Por ejemplo se citan diferentes referencias literarias que el director tuvo en cuenta a la hora de acometer el proyecto, señalando en particular un libro, Campos de Níjar, de Juan Goytisolo, que le dio la clave para lograr la ambientación necesaria de la Almería de los 60. Trueba señala a menudo las relaciones entre papel y celuloide, como cuando cuenta que “hay directores que prefieren el rodaje al montaje. Contiene más adrenalina, espíritu aventurero, acción y emociones. Yo prefiero el montaje. Me recuerda más a la escritura».
¿Son los fotogramas palabras o es ya la película filmada un atisbo de estructura narrativa que el escritor y director convierten en historia comprensible, uno con su trabajo en capas –releyendo y corrigiendo– y otro en la sala de montaje? ¿Impone la tiranía de lo real –en un momento en que las producciones cuentan con menos presupuesto– problemas que el director que podría solventar escribiendo novela –donde el límite lo marca la imaginación– o por contra estas limitaciones sirven para aguzar el ingenio del que narra y sacan lustre al resultado, haciendo que sus historias se apeguen más a lo posible?
Muchas preguntas que siempre surgen en los ejercicios de comparación de las historias escritas y sus versiones filmadas –si me permiten la sugerencia, siempre interesante leer Los muertos,cuento de Joyce inserto en Dublineses, y luego pasar a la mirada de John Huston en la película homónima–.

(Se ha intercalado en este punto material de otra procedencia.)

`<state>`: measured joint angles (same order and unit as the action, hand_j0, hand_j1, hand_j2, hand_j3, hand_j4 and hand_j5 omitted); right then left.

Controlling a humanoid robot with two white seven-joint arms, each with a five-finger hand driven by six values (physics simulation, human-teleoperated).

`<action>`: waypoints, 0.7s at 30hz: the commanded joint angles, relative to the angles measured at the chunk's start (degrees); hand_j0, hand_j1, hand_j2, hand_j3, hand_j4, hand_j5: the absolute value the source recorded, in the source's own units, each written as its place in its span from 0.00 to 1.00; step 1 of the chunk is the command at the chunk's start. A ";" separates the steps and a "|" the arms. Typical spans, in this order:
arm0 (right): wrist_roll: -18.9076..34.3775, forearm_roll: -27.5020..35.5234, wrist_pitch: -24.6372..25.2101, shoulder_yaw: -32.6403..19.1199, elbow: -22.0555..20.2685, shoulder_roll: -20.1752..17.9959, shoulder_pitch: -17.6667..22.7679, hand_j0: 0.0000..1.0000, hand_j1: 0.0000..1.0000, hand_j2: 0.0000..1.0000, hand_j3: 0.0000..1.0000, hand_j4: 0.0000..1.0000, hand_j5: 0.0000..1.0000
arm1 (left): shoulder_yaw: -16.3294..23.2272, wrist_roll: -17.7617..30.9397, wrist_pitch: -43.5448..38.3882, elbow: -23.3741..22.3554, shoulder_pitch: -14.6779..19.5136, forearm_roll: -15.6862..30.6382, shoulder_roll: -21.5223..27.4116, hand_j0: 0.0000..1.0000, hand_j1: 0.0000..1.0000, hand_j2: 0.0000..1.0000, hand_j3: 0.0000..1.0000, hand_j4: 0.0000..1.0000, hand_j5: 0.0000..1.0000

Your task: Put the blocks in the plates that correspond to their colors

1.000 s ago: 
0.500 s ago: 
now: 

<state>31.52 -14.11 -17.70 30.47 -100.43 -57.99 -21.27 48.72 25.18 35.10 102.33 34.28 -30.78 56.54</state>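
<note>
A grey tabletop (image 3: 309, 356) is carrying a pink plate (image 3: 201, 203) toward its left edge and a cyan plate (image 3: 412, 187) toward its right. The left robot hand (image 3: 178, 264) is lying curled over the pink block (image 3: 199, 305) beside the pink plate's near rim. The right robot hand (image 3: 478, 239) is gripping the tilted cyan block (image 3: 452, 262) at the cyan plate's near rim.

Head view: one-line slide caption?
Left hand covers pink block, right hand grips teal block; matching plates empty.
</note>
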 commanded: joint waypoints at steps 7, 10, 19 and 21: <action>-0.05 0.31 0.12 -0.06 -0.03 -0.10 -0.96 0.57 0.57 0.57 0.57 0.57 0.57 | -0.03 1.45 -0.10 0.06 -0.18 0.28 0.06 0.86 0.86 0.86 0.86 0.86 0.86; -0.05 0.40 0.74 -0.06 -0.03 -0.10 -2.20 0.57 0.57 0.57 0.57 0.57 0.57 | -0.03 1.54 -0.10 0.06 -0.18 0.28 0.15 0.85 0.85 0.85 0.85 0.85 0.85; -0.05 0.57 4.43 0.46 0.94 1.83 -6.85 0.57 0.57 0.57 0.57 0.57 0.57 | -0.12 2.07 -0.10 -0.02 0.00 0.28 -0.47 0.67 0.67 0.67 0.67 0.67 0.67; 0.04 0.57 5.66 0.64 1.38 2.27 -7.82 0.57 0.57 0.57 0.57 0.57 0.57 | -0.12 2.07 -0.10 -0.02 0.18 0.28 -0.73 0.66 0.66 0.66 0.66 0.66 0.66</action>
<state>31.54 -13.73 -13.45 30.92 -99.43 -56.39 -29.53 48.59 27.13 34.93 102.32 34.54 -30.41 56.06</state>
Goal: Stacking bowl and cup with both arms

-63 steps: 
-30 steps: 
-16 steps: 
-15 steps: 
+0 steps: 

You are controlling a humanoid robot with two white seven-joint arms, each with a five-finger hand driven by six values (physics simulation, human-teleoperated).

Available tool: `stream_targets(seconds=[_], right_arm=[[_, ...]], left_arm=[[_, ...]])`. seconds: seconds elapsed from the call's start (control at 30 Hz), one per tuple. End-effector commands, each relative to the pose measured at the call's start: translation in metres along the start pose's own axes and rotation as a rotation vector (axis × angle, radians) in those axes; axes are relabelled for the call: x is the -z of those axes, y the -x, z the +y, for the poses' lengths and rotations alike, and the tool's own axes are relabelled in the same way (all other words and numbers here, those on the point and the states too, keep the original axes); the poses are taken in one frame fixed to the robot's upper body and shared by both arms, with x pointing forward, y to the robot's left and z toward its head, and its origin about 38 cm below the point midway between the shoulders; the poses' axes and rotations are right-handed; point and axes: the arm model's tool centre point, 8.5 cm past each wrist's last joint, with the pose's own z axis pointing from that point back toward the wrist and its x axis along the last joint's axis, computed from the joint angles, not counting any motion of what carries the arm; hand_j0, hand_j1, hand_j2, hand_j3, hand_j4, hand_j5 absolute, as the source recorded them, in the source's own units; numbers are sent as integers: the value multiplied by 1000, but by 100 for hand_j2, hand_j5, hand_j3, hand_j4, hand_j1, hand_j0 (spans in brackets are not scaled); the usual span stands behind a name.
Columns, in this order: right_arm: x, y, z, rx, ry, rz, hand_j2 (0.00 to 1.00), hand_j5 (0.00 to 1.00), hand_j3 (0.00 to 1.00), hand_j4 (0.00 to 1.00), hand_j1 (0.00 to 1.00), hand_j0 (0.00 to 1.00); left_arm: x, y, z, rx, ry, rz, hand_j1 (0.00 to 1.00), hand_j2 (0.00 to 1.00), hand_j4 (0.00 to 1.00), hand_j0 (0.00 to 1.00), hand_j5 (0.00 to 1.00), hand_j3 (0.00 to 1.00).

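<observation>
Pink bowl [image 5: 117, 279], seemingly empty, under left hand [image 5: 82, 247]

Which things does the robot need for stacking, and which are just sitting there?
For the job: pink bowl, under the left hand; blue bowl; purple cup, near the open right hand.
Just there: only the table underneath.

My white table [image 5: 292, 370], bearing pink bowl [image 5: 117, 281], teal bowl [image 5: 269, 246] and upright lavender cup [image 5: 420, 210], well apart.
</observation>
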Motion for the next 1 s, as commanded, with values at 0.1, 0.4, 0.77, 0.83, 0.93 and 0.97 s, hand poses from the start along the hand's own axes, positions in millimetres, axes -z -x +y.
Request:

Trueba apunta en el libro que “mis hábitos de novelista me convierten en un director intratable. Estoy acostumbrado a resolverlo todo a solas”, y da quizá con una de las claves que separan a ambas artes. El cine se construye en grupo y la novela, normalmente, en solitario. Casi como a la hora de disfrutarlos, el cine, aunque se puede ver solo, está pensado para disfrutarlo en una sala con público, mientras que un libro, silencioso y estático, sólo comienza a moverse en la mente de una persona, y en cada una de forma desigual.